** TASK **
In the copy, keep every word of the data below and none of its pictures.
####################
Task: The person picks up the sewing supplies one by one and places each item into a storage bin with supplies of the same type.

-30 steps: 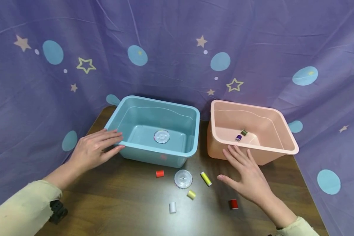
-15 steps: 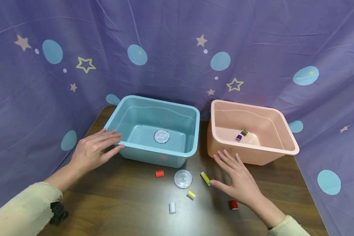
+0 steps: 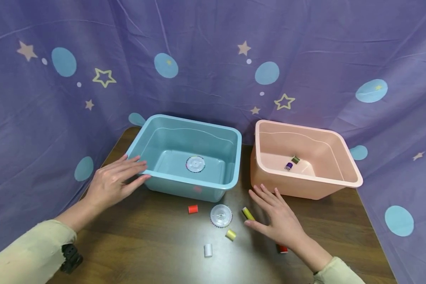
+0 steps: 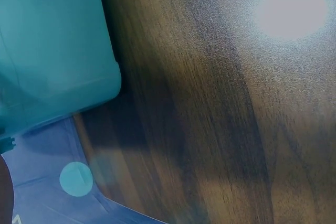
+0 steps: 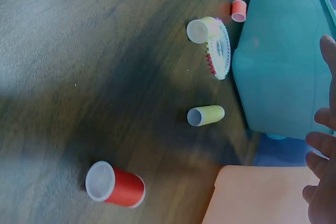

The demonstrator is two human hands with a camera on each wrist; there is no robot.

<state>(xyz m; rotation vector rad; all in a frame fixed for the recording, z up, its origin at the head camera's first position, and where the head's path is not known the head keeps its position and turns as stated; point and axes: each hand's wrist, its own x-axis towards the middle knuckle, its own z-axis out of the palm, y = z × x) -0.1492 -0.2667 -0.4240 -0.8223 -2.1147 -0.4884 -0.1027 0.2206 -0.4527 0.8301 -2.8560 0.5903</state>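
Observation:
My left hand point(image 3: 117, 177) rests at the left front corner of a blue bin point(image 3: 191, 179), its fingers over the rim. A pin wheel point(image 3: 195, 164) with coloured pin heads lies inside that bin. My right hand point(image 3: 278, 221) hovers, fingers spread, over the table in front of a pink bin point(image 3: 305, 187). Its thumb is at the near end of a long yellow-green thread spool point(image 3: 247, 213); contact cannot be made out. A red thread spool point(image 5: 123, 186) is partly hidden under the right wrist in the head view.
On the wooden table point(image 3: 156, 244) lie a second pin wheel point(image 3: 221, 215), an orange-red spool point(image 3: 193, 209), a pale yellow spool point(image 3: 230, 234) and a white spool point(image 3: 208, 250). Inside the pink bin are a purple spool point(image 3: 288, 166) and a green spool point(image 3: 296, 159). A purple curtain point(image 3: 213, 59) hangs behind.
My right hand has moved left and slightly nearer, from the pink bin's front rim to the yellow-green spool, now partly covering the red spool. The left hand has stayed at the blue bin.

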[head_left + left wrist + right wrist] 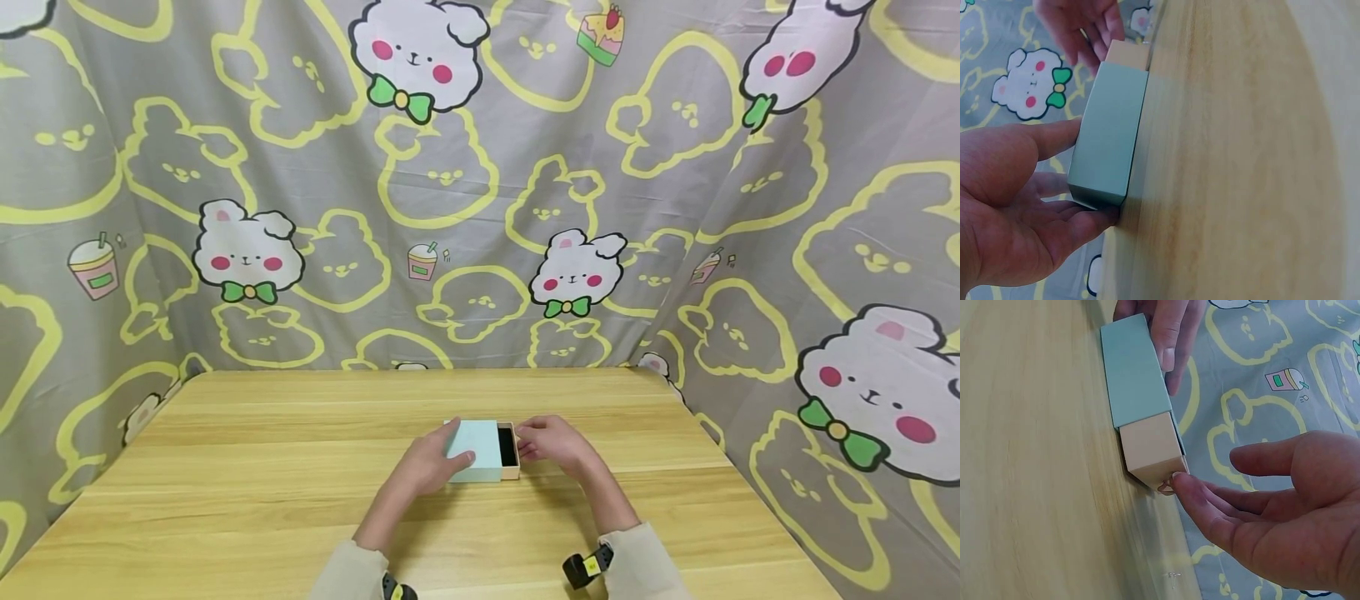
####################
** RESPONSE TO THIS TASK **
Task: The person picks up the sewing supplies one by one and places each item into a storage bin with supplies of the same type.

-30 steps: 
-15 steps: 
+0 steps: 
+0 steps: 
+0 steps: 

The demonstrator is two human hands with a camera on each wrist; there is no robot.

<state>(xyz m; rotation vector rad; all in a frame fixed for the recording, z up, its origin at the head camera's first position, and where the head's path is not known the head keeps its position and turns as stated; point and axes: each hand's wrist, its own x-axis towards the middle knuckle, its own z-axis out of the palm, y = z × x) -0.1492 -0.2667 -0.4240 -0.8223 -2.1147 -0.4884 -0.1027 0.2206 -0.4527 0.8301 -2.8560 0.5903</state>
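Observation:
My left hand point(image 3: 117, 177) rests at the left front corner of a blue bin point(image 3: 191, 179), its fingers over the rim. A pin wheel point(image 3: 195, 164) with coloured pin heads lies inside that bin. My right hand point(image 3: 278, 221) hovers, fingers spread, over the table in front of a pink bin point(image 3: 305, 187). Its thumb is at the near end of a long yellow-green thread spool point(image 3: 247, 213); contact cannot be made out. A red thread spool point(image 5: 123, 186) is partly hidden under the right wrist in the head view.
On the wooden table point(image 3: 156, 244) lie a second pin wheel point(image 3: 221, 215), an orange-red spool point(image 3: 193, 209), a pale yellow spool point(image 3: 230, 234) and a white spool point(image 3: 208, 250). Inside the pink bin are a purple spool point(image 3: 288, 166) and a green spool point(image 3: 296, 159). A purple curtain point(image 3: 213, 59) hangs behind.
My right hand has moved left and slightly nearer, from the pink bin's front rim to the yellow-green spool, now partly covering the red spool. The left hand has stayed at the blue bin.
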
[head_left + left wrist + right wrist] 

Nothing else is required to complete this exercise.